=== Exercise prompt ===
For each line in the data below that holds "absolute", return a copy.

=== Data excerpts ===

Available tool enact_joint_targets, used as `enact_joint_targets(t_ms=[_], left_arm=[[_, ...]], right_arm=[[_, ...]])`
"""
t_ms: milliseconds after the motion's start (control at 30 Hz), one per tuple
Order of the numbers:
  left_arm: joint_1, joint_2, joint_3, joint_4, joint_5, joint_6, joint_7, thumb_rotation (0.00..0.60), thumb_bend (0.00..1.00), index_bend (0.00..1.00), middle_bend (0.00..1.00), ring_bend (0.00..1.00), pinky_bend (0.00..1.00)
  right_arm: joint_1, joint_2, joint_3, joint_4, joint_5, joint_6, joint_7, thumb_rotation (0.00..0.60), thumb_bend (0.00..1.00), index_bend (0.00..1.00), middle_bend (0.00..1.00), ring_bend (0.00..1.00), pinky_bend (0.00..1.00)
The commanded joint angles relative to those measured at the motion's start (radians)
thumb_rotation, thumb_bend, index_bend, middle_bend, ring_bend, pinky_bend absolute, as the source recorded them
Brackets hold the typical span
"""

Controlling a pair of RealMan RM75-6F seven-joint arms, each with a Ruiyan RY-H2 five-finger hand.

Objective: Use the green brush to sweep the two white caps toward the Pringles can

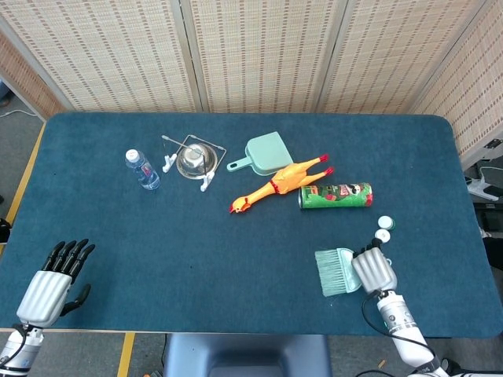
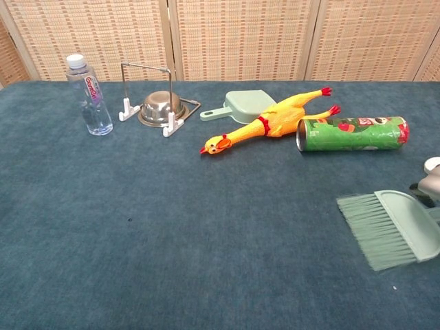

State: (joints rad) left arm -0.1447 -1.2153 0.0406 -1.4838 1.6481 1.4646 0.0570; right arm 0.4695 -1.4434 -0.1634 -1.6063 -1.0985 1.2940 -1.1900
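Green brush (image 1: 336,271) is held by the right hand (image 1: 374,270), bristles pointing left, below the two white caps (image 1: 383,229) near the Pringles can (image 1: 336,195), likely ready to push them, while the left hand (image 1: 49,289) rests open.

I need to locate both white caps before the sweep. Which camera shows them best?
The head view: both white caps lie in the open beside each other, between the Pringles can and the right hand holding the green brush. The chest view shows only one at its right edge.
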Motion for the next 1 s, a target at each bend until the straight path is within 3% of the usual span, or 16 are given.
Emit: enact_joint_targets(t_ms=[33, 267, 367, 500, 633, 767, 833, 1000], left_arm=[[-0.002, 0.002, 0.000, -0.005, -0.001, -0.003, 0.003, 0.600, 0.41, 0.00, 0.00, 0.00, 0.05], [-0.002, 0.006, -0.005, -0.010, -0.003, 0.003, 0.001, 0.600, 0.41, 0.00, 0.00, 0.00, 0.05], [0.002, 0.005, -0.007, -0.007, -0.003, 0.013, 0.000, 0.600, 0.41, 0.00, 0.00, 0.00, 0.05], [0.008, 0.003, -0.015, -0.001, -0.001, 0.037, -0.008, 0.600, 0.41, 0.00, 0.00, 0.00, 0.05], [0.011, 0.004, -0.022, 0.004, -0.006, 0.048, -0.014, 0.600, 0.41, 0.00, 0.00, 0.00, 0.05], [0.012, 0.003, -0.026, 0.006, -0.023, 0.039, -0.007, 0.600, 0.41, 0.00, 0.00, 0.00, 0.05], [0.011, 0.002, -0.027, 0.002, -0.026, 0.037, -0.002, 0.600, 0.41, 0.00, 0.00, 0.00, 0.05], [0.015, -0.004, -0.026, 0.001, -0.018, 0.046, 0.016, 0.600, 0.41, 0.00, 0.00, 0.00, 0.05]], right_arm=[[-0.033, -0.010, -0.013, -0.012, -0.017, -0.003, 0.019, 0.600, 0.26, 0.00, 0.02, 0.12, 0.17], [-0.080, 0.082, -0.017, -0.091, -0.091, 0.015, 0.232, 0.600, 0.23, 0.00, 0.00, 0.02, 0.09], [-0.131, 0.152, -0.007, -0.133, -0.199, 0.114, 0.424, 0.600, 0.21, 0.00, 0.00, 0.00, 0.01], [-0.221, 0.204, 0.030, -0.109, -0.309, 0.292, 0.680, 0.600, 0.21, 0.00, 0.00, 0.00, 0.00], [-0.276, 0.225, 0.065, -0.073, -0.306, 0.361, 0.777, 0.600, 0.21, 0.00, 0.00, 0.00, 0.00], [-0.295, 0.225, 0.079, 0.003, -0.255, 0.290, 0.900, 0.600, 0.21, 0.00, 0.00, 0.00, 0.00], [-0.282, 0.241, 0.078, 0.025, -0.243, 0.223, 0.929, 0.600, 0.21, 0.00, 0.00, 0.00, 0.00], [-0.287, 0.247, 0.096, 0.023, -0.254, 0.200, 0.943, 0.600, 0.21, 0.00, 0.00, 0.00, 0.00]])
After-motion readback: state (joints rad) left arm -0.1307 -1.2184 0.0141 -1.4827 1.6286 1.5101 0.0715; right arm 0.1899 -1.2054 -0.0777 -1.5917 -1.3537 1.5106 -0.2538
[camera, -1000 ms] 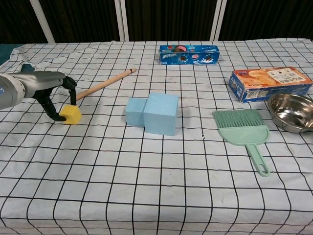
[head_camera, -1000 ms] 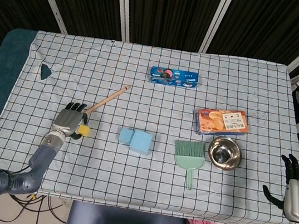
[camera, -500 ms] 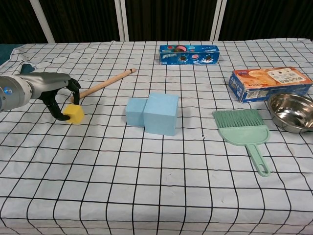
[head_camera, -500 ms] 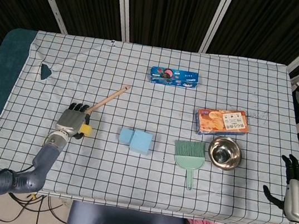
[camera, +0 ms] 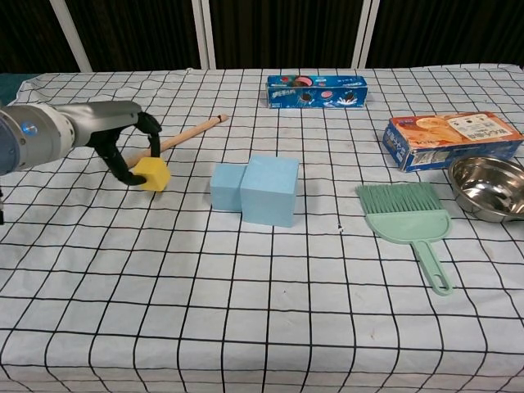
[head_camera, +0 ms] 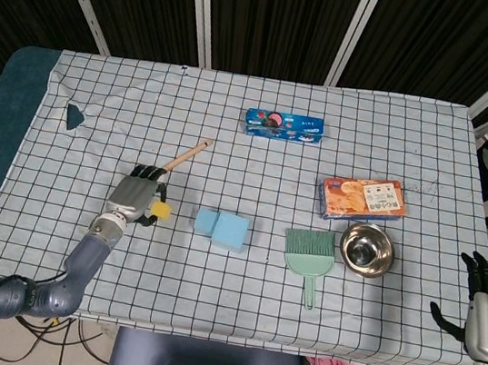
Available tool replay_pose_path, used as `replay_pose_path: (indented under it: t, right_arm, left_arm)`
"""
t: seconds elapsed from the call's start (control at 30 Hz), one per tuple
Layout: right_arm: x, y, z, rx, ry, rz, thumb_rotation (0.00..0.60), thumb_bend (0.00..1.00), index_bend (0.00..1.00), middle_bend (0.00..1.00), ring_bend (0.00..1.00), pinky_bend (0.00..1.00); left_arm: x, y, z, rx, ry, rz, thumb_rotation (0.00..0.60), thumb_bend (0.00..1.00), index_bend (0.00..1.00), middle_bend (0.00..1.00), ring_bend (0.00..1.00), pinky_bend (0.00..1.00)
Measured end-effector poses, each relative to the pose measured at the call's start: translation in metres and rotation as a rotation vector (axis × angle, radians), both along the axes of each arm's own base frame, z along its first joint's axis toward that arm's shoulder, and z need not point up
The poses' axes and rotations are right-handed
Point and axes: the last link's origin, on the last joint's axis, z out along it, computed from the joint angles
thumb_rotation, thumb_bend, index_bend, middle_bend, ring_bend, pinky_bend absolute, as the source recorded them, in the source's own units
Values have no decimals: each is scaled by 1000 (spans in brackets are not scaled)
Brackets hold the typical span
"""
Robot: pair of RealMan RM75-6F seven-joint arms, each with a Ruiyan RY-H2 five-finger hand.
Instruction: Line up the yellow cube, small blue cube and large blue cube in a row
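Observation:
My left hand (head_camera: 134,198) (camera: 123,139) pinches the yellow cube (head_camera: 160,210) (camera: 152,173) and holds it just above the checked cloth, left of the blue cubes. The small blue cube (head_camera: 207,223) (camera: 225,187) touches the left side of the large blue cube (head_camera: 230,231) (camera: 271,189) at the table's middle. A gap of about one grid square separates the yellow cube from the small blue one. My right hand (head_camera: 485,308) hangs off the table's right front corner, fingers apart and holding nothing.
A wooden stick (head_camera: 185,156) (camera: 187,135) lies just behind my left hand. A green brush (head_camera: 309,254) (camera: 407,214), a steel bowl (head_camera: 367,250) (camera: 488,187) and an orange box (head_camera: 362,198) (camera: 450,137) lie to the right. A blue biscuit pack (head_camera: 284,126) (camera: 316,90) lies at the back.
My left hand has carried the yellow cube to the right, toward the small blue cube. The right hand and the blue cubes have not moved.

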Motion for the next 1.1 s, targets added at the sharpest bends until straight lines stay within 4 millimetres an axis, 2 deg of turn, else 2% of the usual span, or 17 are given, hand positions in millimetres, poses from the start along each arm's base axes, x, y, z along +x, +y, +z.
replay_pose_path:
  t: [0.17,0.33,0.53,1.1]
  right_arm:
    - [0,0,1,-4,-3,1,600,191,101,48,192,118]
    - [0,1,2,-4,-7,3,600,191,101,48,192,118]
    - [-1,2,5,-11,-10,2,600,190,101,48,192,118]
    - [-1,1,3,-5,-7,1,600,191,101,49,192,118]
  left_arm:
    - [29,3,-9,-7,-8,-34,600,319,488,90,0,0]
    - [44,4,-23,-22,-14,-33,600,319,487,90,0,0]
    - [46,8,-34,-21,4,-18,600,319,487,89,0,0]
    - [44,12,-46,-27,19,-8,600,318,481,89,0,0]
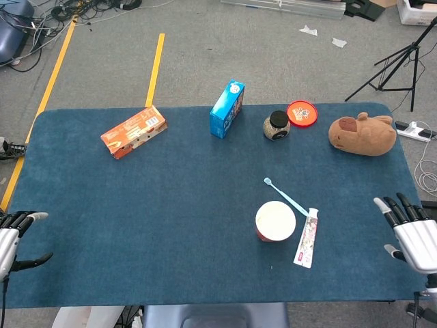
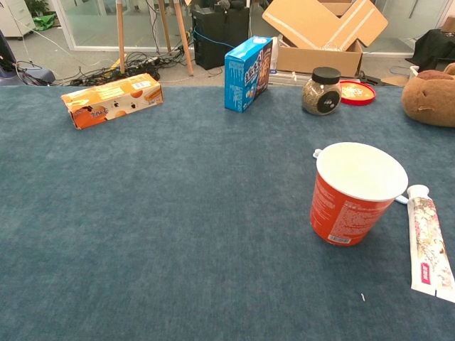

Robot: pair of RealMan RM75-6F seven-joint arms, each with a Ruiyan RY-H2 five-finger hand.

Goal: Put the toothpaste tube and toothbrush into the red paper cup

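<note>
Toothpaste tube (image 1: 306, 238) flat, cap away from robot; both hands (image 1: 410, 232) empty, fingers spread.

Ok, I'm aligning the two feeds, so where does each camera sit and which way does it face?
Head view: high above the near edge, looking down on the whole table; left hand and right hand show, both open.
Chest view: low, facing across the table; no hands show.
Both show the red paper cup, toothpaste tube, toothbrush.
</note>
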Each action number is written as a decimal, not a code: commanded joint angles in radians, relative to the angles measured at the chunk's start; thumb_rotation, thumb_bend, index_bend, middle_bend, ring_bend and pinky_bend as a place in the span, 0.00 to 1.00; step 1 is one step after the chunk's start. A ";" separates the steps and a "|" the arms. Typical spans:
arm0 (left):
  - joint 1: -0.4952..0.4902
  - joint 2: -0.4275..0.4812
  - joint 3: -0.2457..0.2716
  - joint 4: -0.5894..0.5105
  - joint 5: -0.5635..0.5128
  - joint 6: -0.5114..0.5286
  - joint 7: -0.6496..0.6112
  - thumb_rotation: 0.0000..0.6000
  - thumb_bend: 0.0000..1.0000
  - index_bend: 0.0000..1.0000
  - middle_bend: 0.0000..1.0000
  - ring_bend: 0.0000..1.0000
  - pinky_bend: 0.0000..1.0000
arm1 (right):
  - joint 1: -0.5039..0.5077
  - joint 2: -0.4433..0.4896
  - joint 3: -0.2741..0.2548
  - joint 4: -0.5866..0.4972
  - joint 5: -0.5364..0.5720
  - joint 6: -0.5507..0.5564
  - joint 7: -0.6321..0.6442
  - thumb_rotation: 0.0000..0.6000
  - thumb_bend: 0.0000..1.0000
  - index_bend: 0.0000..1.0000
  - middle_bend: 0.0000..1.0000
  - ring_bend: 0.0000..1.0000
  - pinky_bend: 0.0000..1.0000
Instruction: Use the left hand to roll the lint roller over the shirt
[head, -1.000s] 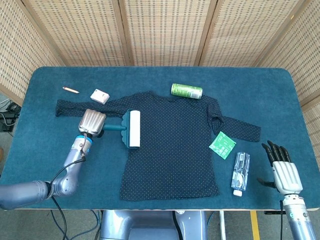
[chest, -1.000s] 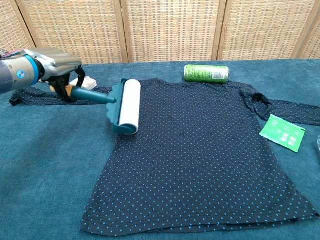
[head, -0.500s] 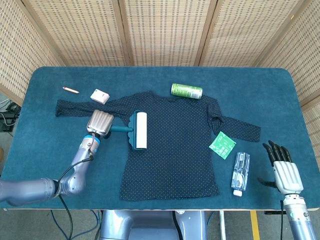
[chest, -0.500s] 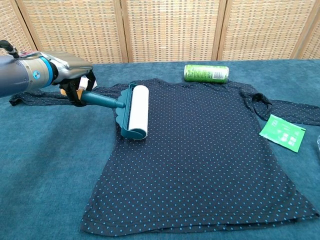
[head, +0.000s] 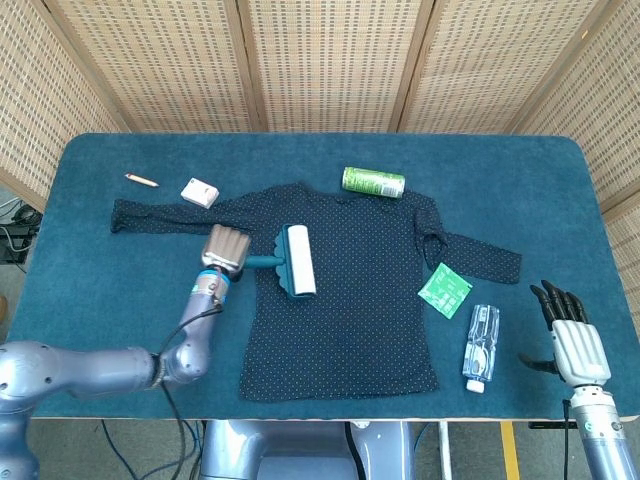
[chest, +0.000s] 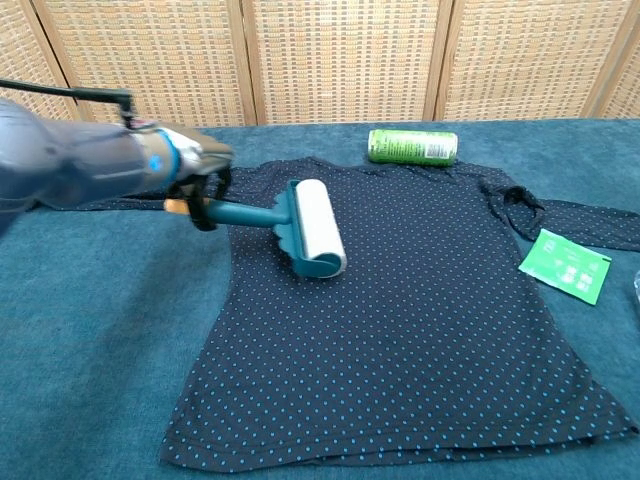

=== Answer ===
thumb_rotation, thumb_bend, index_bend, middle_bend, ring_bend, pinky_bend absolute, as the source recorded them
thumb_rotation, thumb_bend, index_bend, middle_bend, ring_bend, pinky_bend absolute, as the source recorded them, in the source's own units

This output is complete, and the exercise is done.